Home 9 Automotive 9 A Lean Startup Targets Self-Driving Software

A Lean Startup Targets Self-Driving Software

by | Dec 17, 2025

HyprLabs pursues efficient autonomy with minimal data and big ambitions.
Source: Hypr.

 

HyprLabs, a small startup split between Paris and San Francisco, is taking an unconventional path toward autonomous vehicles and future robots by building self-driving software with far less data and computing power than rivals traditionally require, tells Wired.com. Led by Zoox cofounder Tim Kentley-Klay, the team has been developing and testing its platform, called Hyprdrive, by modifying two Tesla Model 3s with extra cameras and a compact on-board computer to gather real-world driving experience.

Despite having only about $5.5 million in funding and 17 team members, the company aims to prove that autonomy can be achieved faster and more efficiently than with the massive datasets and costly infrastructure typically used in self-driving AI development.
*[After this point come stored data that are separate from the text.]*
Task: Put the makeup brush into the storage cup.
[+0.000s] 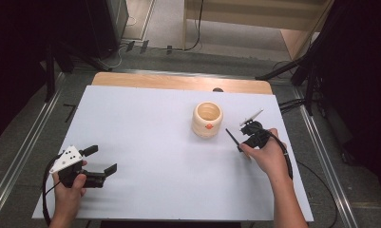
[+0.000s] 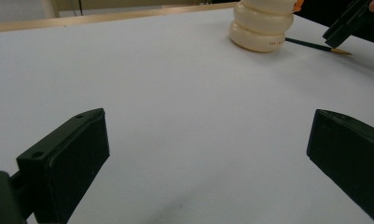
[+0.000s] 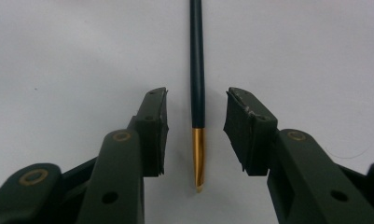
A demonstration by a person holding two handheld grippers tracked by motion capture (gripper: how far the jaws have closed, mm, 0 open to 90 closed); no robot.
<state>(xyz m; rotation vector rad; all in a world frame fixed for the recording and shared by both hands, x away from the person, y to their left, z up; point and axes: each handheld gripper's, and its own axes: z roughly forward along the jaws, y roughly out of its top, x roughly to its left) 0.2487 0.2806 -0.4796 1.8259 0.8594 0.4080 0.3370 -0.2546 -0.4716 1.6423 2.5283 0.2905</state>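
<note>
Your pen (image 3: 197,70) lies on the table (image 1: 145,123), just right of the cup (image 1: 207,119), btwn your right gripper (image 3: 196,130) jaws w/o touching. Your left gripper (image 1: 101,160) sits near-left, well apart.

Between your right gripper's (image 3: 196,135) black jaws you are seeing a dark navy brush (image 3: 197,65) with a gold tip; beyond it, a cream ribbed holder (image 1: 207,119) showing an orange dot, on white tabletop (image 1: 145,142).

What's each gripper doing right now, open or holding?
Left gripper: open, empty, jaws wide above the table.
Right gripper: open, jaws either side of the pen, pads not touching it.
</note>
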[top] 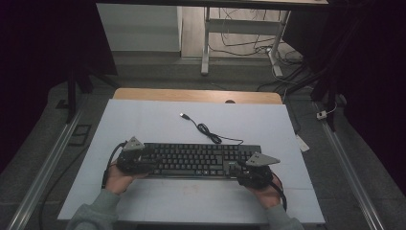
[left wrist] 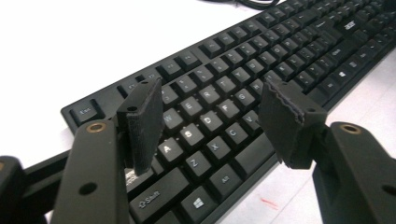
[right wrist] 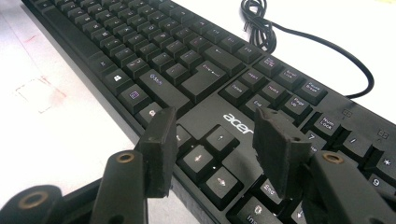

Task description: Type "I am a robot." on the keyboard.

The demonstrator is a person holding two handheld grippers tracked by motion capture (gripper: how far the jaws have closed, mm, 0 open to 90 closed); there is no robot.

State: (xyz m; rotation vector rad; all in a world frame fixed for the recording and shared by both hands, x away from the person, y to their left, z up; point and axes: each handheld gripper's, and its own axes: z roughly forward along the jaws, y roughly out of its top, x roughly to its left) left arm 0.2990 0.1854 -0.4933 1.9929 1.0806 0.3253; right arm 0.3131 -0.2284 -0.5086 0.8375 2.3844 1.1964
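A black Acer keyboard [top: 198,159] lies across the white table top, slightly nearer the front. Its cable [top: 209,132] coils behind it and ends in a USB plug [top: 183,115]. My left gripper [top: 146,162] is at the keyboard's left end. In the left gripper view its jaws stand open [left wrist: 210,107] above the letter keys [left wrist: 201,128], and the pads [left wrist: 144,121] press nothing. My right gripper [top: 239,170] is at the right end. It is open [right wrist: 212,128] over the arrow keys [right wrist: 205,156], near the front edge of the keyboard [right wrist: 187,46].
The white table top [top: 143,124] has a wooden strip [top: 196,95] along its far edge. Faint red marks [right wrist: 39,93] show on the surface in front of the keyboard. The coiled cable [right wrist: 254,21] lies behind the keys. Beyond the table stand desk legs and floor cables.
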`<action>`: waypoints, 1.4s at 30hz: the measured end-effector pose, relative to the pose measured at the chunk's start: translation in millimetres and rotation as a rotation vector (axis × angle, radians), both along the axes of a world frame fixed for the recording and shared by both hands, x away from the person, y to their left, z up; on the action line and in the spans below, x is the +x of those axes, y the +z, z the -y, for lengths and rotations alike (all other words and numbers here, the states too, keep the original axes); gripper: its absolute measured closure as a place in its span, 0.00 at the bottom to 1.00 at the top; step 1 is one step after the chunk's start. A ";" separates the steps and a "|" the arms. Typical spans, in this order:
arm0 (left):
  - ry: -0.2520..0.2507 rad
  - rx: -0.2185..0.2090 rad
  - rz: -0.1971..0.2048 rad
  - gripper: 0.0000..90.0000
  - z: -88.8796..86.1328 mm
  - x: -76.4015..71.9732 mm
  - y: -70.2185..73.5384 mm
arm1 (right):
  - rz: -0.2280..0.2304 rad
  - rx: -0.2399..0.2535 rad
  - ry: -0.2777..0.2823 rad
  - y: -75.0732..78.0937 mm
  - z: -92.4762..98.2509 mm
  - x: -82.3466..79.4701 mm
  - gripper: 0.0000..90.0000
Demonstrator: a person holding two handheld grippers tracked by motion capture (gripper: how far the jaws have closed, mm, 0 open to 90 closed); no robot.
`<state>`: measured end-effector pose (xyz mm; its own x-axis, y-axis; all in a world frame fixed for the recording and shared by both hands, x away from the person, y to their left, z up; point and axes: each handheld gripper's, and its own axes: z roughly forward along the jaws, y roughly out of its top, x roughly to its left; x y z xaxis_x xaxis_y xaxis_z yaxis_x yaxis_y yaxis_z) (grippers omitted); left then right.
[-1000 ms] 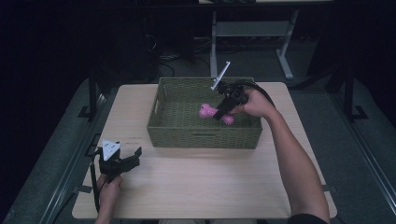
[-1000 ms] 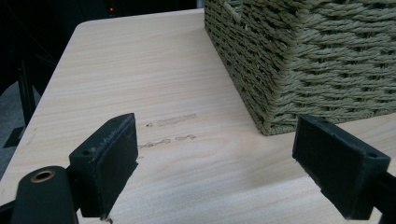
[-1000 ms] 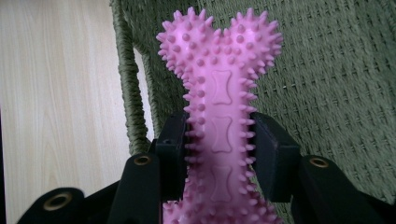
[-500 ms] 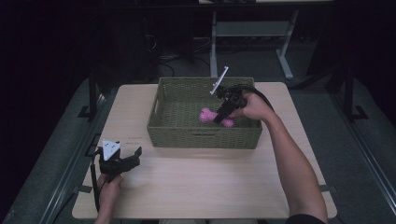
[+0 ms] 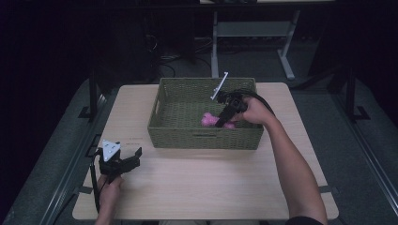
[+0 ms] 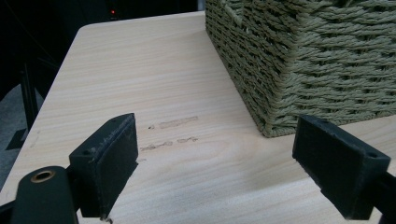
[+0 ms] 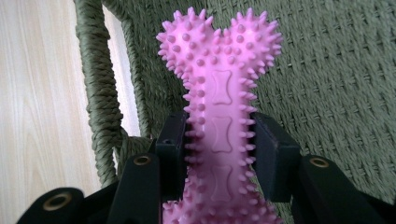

Unlike established approaches that rely either on enormous fleets and camera-only data (as Tesla does) or on expensive multi-sensor setups with extensive human annotations (as Waymo and Cruise employ), HyprLabs blends the two. Its “run-time learning” technique uses a transformer-based neural model that continues to learn in real time under human supervision. Only novel data gets sent back to the company’s servers for fine-tuning, dramatically reducing the amount of computing and labeling work needed to train the system. So far, the team has used roughly 1,600 hours of driving data for training, a tiny fraction compared with competitors’ tens of millions of collected miles.

While the software isn’t ready for unsupervised public deployment, the early results show promise. The company claims its architecture could accelerate development and make autonomous systems more scalable and resource-efficient. Beyond cars, HyprLabs also envisions building its own class of robots, described humorously by Kentley-Klay as a cross between R2-D2 and a speedy character, that will learn and adapt quickly in diverse environments.

HyprLabs is in talks to license its platform to other robotics developers and sees run-time learning as a competitive advantage in a field that has struggled with lengthy timelines, high costs, and safety hurdles. The coming year will test whether this lean, data-efficient approach can truly rival the heavily funded giants of autonomous technology.